Advertisement

Faith and work at REACH leads to compassion

Kevin Collins

Kevin Collins

April 29, 2007|by PEPPER BALLARD

Once a "one-way" person - caring only for himself - Kevin Collins found his Christian faith and went to work at REACH. Both, he said, have made him a more tolerant and compassionate person.

For more than a year, the retired correctional officer has worked as coordinator of services for REACH and program director for the group's Faith In Action program. On a daily basis, Collins organizes about 30 volunteers to give rides to people needing transportation to and from doctors' appointments. He also trains and recruits volunteers.

"I learned a lot of tolerance" through REACH, Collins said. "Prior to becoming a Christian and working here, I wasn't real tolerant of people and their situations."

Collins, 52, spent seven years in the U.S. Marine Corps before going to work as a correctional officer. He retired in 1999 after about 20 years working at the Maryland Correctional Institution-Hagerstown.

Advertisement

After retirement, Collins worked for a telecommunications company and for a health insurance company.

It was also during that time that Collins and his wife, Pandora, sought something more. The couple began looking for a church and found their faith at the Hagerstown Church of the Nazarene.

"I found myself being led. There were changes made to who I was and what my purpose was in life," he said.

Now, Collins uses his abilities as a former correctional officer to be stern at the REACH shelter when needed. He began volunteering at REACH's Cold Weather Shelter about four years ago when the shelter rotated from church to church. He now works full time at REACH headquarters on West Franklin Street.

Collins also is a co-coordinator of Antietam Workcamp, a camp of traveling volunteers, which is co-sponsored in Washington County this year by REACH and St. Mark's Episcopal Church in Lappans.

From July 22 through July 28, youth and adults from across the country will converge on Washington County to paint and make repairs to about 70 houses within 30 miles of Williamsport High School. The approximately 400 youths and adults will stay at the school during the workcamp.

In early April, Collins was busy trying to find between 90 and 100 potential fixer-uppers, from which the camp coordinators could pick 70 appropriate candidates.

He and his wife have supported a 6-year-old Nicaraguan girl, Yorlene, through Compassion International, a Christian child-advocacy ministry, for the past four years.

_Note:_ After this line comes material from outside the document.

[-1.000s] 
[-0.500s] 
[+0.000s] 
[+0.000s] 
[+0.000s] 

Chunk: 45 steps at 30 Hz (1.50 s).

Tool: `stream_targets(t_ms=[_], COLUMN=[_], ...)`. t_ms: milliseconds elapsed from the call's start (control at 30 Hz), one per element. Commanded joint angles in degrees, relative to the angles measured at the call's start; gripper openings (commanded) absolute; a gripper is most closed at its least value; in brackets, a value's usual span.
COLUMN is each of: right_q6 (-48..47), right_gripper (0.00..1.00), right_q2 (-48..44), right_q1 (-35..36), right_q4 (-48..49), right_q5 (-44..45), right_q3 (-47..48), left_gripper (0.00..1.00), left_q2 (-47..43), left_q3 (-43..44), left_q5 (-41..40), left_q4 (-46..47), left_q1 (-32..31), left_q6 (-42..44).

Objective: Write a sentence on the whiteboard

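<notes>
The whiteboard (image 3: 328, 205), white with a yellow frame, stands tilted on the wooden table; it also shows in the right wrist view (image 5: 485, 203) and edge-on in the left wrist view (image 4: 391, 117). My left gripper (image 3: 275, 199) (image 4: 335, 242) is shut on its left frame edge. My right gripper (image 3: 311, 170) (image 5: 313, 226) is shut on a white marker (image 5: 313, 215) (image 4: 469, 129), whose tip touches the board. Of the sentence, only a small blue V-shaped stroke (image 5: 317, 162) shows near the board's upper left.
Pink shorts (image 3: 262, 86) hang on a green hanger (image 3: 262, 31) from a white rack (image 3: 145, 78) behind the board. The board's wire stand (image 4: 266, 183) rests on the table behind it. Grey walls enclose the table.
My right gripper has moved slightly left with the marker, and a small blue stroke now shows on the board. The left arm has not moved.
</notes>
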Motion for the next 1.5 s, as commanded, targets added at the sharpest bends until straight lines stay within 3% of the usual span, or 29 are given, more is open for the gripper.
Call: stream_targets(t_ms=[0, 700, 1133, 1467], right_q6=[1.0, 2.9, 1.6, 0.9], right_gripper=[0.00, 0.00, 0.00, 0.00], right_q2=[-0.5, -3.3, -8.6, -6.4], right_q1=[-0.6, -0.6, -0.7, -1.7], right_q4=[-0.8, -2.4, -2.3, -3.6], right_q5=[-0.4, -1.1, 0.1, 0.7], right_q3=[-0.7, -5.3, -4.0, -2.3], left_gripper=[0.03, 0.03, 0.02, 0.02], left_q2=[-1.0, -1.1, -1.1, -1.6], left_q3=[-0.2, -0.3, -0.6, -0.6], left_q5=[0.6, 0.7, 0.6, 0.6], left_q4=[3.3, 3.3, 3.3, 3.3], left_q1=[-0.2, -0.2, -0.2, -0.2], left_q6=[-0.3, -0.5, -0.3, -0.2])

Collins and his wife have five grown children, ages 25 to 32.




Q&A



Name: Kevin Collins

Hometown: Hagerstown

Occupation: Coordinator of services for REACH (Religious Effort to Assist and Care for the Homeless) and program director for REACH's "Faith In Action" program.

What was your proudest moment?: "The day I came to faith in Christ."

Whom do you most admire, and why?: "It's hard to pick a person this day and age that you admire - and I try not to. I have to think back to my religion and that would be Christ." Collins said, "When you realize the pain and suffering He went through ... It's more suffering than I could imagine anyone going through."

What is the best piece of advice you ever received and who gave it to you?: He said Hagerstown Church of the Nazarene Pastor Steve Johnson warned him to be careful not to take on too much. "Take a look and do the things that are important," he said.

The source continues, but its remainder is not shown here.